IB issues multi-city alert, says lone wolf attack like Sydney possible in India
The Intelligence Bureau has issued a multi-city alert in the country in the wake of the hostage crisis in Australia's Sydney, as per reports on Monday.
Delhi: The Intelligence Bureau has issued a multi-city alert in the country in the wake of the hostage crisis in Australia's Sydney, as per reports on Monday.
The alert issued by the IB has reportedly said that lone-wolf attack like Sydney is possible in India.
Several people, including an Indian techie, were taken hostage by an armed man at a popular cafe in Sydney and forced to display an Islamic flag, triggering a security alert in Australia and leading to evacuation of key buildings, including the Indian Consulate here.

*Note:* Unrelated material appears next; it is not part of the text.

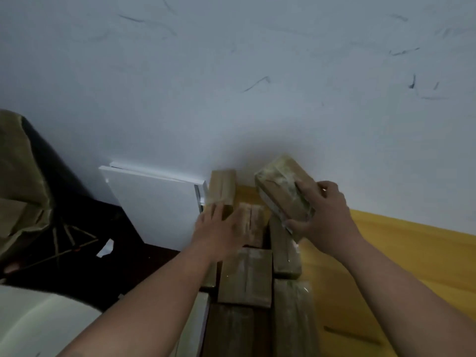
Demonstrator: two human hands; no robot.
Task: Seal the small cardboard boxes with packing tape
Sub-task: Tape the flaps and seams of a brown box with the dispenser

The incident happened at the Lindt Chocolate Cafe in Martin Place, the heart of Sydney's business district.
Authorities sealed off surrounding streets, evacuated people from buildings, and suspended rail services following the siege in the capital of New South Wales (NSW).
NSW Police have activated Task Force Pioneer, which they use in terrorism related incidents, to handle the pre-Christmas incident.
Martin Place - a public pedestrian thoroughfare through the heart of Australia's biggest city, joining its parliamentary, legal and retail districts - Sydney Opera House, State Library, US consulate and all court houses here have been evacuated.
Andrew Scipione, the commissioner of the New South Wales police, said at a news briefing that an unknown number of hostages were being held in the cafe by at least one gunman, as per PTI..
Bengaluru-headquartered Infosys said one of its employees is among the hostages at the cafe.
"We can confirm that one Infosys employee is among the hostages at the Lindt Cafe in Sydney," the company said in a statement without naming the person.
"We are also in the process of confirming the whereabouts of all our other employees in the city. We are in constant touch with the local authorities and Indian Consulate in Sydney for updates on the situation on ground," Infosys said.
Television footage showed people inside the cafe with their hands pressed against the window holding the black flag with Arabic script known as Shahadah, a prayer spoken in mosques daily. The flag displayed was not one specific to the Islamic State, reports said.
The government said there was no clear motivation but the flag appeared to be one commonly used by jihadist groups. "There is no God but Allah; Mohammed is his messenger" was written on the black flag.
The gunman is being described as being in his forties, wearing a black vest. Police said they are in contact with the gunman.